TASK ITEM
Every line below that has the string "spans" needs to be copied.
★ ★ ★ ★ ★ ★ ★
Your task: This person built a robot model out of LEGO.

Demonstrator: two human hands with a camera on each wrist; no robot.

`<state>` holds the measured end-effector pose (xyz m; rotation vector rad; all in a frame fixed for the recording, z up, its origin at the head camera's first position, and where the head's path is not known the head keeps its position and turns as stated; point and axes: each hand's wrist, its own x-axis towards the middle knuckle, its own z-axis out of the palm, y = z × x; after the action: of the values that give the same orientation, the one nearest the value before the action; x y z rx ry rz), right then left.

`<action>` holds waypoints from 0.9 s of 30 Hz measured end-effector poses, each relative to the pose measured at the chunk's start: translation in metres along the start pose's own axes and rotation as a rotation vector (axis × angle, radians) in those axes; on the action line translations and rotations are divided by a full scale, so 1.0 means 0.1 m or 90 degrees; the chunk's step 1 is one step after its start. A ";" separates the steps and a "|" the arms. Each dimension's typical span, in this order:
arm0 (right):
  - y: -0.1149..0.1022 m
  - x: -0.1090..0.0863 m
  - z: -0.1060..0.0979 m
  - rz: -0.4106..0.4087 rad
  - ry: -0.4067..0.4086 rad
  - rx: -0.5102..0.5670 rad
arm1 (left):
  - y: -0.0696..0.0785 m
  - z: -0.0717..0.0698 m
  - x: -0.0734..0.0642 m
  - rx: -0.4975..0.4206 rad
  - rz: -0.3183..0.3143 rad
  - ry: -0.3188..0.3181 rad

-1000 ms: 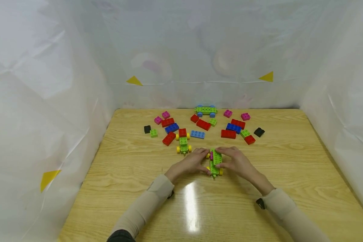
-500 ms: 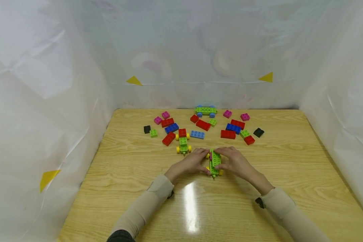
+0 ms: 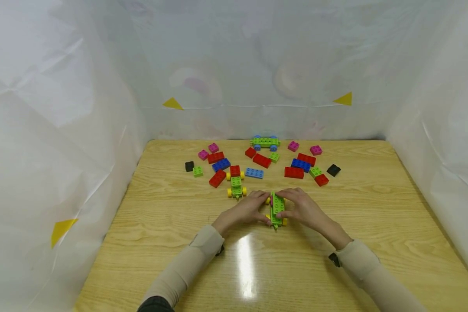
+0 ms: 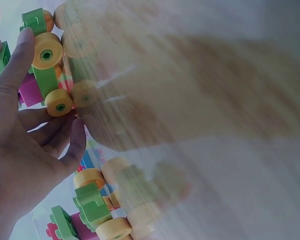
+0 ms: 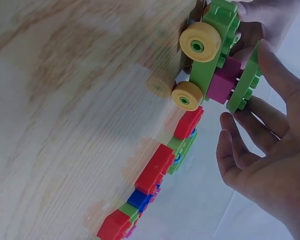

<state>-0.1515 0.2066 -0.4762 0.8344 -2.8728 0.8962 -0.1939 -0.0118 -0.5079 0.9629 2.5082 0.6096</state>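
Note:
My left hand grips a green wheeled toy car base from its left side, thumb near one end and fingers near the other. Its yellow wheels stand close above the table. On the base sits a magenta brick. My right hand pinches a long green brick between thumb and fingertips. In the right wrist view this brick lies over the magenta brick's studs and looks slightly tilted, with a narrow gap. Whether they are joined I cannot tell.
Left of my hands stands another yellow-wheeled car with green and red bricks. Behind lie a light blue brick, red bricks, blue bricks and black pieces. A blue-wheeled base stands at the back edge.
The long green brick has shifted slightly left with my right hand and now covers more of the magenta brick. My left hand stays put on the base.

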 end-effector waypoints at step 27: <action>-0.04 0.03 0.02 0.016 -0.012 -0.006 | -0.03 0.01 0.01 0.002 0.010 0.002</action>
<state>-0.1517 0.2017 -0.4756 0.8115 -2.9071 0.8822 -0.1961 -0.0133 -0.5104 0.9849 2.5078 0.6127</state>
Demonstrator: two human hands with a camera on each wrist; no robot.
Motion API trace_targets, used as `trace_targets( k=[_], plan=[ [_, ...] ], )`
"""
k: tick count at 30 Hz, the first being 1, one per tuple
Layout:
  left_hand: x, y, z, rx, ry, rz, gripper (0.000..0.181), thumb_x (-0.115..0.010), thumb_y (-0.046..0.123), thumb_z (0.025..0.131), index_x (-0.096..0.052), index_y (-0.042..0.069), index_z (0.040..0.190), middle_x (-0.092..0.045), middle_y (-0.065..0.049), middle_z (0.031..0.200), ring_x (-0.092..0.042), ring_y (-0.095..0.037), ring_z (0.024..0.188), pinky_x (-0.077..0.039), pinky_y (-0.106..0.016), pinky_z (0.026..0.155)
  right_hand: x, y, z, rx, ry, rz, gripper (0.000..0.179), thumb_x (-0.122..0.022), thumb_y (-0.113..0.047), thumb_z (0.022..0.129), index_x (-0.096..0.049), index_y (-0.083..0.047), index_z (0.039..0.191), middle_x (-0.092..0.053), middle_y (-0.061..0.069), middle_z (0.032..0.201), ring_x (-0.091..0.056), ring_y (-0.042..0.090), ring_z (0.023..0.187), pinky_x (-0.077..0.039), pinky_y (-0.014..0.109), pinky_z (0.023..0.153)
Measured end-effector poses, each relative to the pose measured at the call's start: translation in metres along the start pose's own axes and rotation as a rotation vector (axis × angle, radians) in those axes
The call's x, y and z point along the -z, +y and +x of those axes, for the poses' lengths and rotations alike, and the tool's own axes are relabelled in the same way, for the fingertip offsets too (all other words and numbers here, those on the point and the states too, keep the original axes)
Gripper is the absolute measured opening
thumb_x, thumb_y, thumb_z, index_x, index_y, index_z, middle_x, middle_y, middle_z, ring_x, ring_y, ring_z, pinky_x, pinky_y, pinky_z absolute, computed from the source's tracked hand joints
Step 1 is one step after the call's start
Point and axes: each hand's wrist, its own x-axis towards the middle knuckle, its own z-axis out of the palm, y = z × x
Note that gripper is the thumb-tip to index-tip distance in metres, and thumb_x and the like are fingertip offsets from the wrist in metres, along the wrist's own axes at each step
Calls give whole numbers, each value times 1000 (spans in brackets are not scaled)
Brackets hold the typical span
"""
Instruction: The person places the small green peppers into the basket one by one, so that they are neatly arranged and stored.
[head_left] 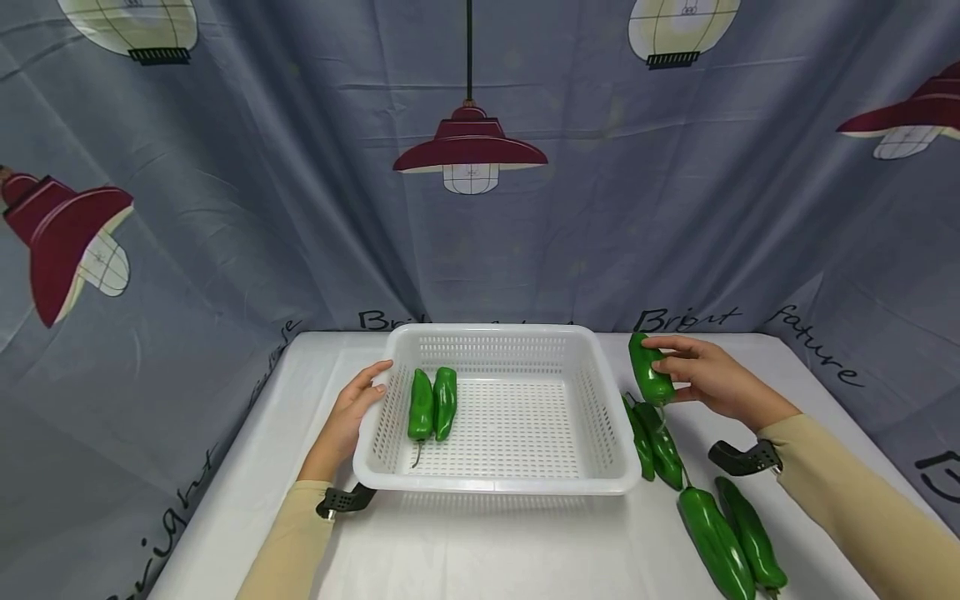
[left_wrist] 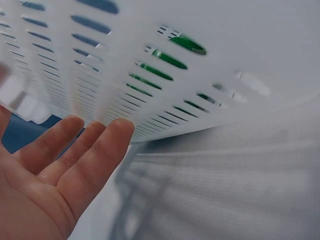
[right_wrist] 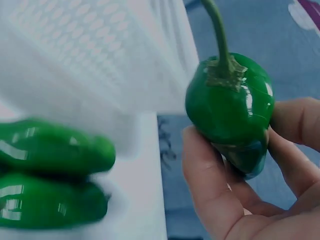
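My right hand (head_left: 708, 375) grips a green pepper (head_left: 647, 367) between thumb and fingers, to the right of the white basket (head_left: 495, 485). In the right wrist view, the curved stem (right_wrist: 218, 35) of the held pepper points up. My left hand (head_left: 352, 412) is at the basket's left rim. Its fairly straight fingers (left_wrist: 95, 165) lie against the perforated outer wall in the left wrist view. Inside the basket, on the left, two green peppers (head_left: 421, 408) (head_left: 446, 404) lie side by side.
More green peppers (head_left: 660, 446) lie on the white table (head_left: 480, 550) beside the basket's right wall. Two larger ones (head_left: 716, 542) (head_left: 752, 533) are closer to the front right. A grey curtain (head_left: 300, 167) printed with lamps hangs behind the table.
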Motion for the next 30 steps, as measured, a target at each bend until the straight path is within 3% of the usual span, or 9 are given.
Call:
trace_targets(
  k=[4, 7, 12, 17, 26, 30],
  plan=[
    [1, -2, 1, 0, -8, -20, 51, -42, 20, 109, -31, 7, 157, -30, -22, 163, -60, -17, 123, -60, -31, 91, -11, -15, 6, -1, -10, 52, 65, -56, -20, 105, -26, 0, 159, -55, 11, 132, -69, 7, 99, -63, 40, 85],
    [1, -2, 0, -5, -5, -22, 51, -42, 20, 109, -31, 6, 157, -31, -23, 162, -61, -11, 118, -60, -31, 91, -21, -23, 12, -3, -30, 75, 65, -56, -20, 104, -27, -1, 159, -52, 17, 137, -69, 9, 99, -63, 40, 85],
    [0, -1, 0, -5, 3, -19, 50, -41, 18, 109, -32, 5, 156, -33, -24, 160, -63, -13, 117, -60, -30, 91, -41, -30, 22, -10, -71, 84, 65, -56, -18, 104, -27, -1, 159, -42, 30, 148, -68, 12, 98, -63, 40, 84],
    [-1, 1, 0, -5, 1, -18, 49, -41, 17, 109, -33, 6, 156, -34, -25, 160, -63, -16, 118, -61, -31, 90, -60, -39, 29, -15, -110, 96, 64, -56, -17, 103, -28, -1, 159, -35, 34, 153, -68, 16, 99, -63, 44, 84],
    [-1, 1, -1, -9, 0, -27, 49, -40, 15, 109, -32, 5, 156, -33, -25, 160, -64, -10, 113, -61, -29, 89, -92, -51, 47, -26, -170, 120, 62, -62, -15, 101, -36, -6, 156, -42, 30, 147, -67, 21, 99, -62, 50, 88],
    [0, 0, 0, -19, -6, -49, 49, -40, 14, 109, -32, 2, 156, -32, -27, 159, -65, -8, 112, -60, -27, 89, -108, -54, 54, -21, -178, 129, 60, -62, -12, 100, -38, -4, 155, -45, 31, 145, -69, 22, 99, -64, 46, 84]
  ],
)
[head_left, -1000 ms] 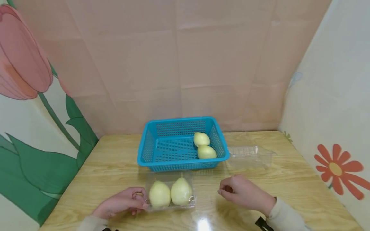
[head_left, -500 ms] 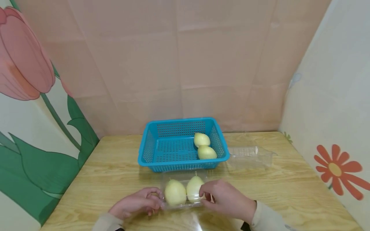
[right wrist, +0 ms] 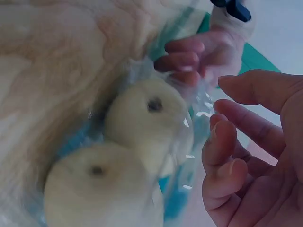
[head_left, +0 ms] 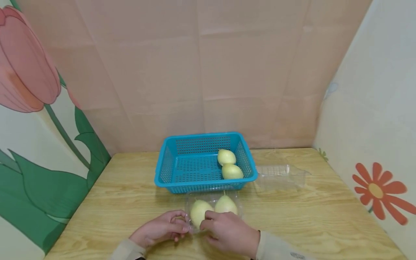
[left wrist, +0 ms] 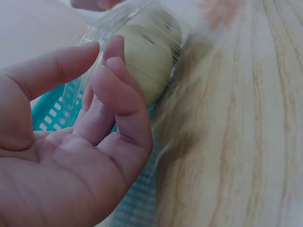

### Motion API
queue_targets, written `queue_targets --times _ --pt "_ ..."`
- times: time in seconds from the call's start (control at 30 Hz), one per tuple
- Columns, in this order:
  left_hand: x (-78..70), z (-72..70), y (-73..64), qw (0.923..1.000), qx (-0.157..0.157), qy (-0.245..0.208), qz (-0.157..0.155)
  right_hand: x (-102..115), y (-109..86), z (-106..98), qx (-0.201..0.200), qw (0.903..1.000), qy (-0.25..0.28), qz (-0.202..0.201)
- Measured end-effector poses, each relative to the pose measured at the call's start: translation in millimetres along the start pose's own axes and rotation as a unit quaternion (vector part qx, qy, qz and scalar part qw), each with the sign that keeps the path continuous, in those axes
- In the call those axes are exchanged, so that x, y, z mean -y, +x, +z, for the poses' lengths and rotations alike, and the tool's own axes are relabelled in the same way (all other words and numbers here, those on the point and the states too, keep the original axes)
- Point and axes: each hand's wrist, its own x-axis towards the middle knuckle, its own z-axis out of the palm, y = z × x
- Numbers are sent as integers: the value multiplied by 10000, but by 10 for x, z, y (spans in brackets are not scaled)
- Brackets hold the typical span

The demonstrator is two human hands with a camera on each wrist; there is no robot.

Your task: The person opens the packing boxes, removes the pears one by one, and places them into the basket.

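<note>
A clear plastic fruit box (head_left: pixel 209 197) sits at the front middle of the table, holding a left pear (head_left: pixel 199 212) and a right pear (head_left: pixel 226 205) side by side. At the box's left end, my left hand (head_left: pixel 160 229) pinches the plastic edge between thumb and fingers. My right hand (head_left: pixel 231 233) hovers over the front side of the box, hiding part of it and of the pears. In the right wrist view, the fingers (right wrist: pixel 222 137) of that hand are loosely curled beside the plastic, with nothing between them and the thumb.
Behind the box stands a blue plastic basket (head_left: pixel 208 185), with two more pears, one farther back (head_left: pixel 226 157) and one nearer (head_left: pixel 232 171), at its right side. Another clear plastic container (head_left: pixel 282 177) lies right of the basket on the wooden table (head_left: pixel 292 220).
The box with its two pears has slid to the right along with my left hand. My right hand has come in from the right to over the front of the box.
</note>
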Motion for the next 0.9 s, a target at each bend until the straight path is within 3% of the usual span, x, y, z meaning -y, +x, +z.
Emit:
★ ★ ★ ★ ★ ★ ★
SOLUTION TO THE PROBLEM
Calls give whole numbers, each value times 1000 (spans in brackets are not scaled)
- Numbers are sent as integers: the value multiplied by 10000, but by 10 for x, z, y (spans in brackets are not scaled)

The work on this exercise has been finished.